🤖 AI Summary
To address three key challenges in multimodal recommendation—(1) limited representation diversity, (2) insufficient modeling of nonlinear cross-modal interactions, and (3) over-smoothing in graph convolutional networks (GCNs)—this paper proposes PromptHyp, a prompt-aware multimodal recommendation framework based on hypercomplex numbers.
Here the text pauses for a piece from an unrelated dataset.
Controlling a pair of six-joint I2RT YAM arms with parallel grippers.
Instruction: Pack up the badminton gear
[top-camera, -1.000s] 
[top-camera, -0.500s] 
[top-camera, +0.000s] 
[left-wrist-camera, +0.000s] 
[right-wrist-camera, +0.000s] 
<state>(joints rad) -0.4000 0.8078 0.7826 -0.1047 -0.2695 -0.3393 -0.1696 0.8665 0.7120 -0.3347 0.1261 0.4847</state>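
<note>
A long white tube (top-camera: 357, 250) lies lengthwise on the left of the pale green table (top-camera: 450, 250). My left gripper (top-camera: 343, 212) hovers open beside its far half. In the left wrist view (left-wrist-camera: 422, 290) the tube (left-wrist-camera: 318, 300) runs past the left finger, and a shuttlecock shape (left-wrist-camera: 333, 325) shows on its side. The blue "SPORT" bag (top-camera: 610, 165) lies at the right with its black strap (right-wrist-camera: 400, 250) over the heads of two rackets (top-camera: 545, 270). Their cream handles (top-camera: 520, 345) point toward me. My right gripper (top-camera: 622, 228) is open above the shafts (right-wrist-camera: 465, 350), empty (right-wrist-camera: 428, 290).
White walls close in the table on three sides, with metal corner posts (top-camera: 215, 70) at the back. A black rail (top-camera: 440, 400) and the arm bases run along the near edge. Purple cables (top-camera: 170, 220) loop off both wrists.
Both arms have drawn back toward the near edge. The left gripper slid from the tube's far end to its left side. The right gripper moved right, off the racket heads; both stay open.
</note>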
Specifically, PromptHyp (i) employs multi-component hypercomplex embeddings to enrich multimodal feature diversity; (ii) explicitly captures deep nonlinear cross-modal interactions via hypercomplex multiplication; and (iii) introduces a prompt-aware compensation mechanism to alleviate feature misalignment and modality-specific information loss while mitigating GCN over-smoothing. Furthermore, it integrates self-supervised learning for end-to-end optimization. Extensive experiments on four public benchmarks demonstrate that PromptHyp consistently outperforms state-of-the-art methods, validating its effectiveness in multimodal representation alignment and generalization.
📝 Abstract
Modern recommender systems face critical challenges in handling information overload while addressing the inherent limitations of multimodal representation learning. Existing methods suffer from three fundamental limitations: (1) restricted ability to represent rich multimodal features through a single representation, (2) existing linear modality fusion strategies ignore the deep nonlinear correlations between modalities, and (3) static optimization methods failing to dynamically mitigate the over-smoothing problem in graph convolutional network (GCN). To overcome these limitations, we propose HPMRec, a novel Hypercomplex Prompt-aware Multimodal Recommendation framework, which utilizes hypercomplex embeddings in the form of multi-components to enhance the representation diversity of multimodal features. HPMRec adopts the hypercomplex multiplication to naturally establish nonlinear cross-modality interactions to bridge semantic gaps, which is beneficial to explore the cross-modality features. HPMRec also introduces the prompt-aware compensation mechanism to aid the misalignment between components and modality-specific features loss, and this mechanism fundamentally alleviates the over-smoothing problem. It further designs self-supervised learning tasks that enhance representation diversity and align different modalities. Extensive experiments on four public datasets show that HPMRec achieves state-of-the-art recommendation performance.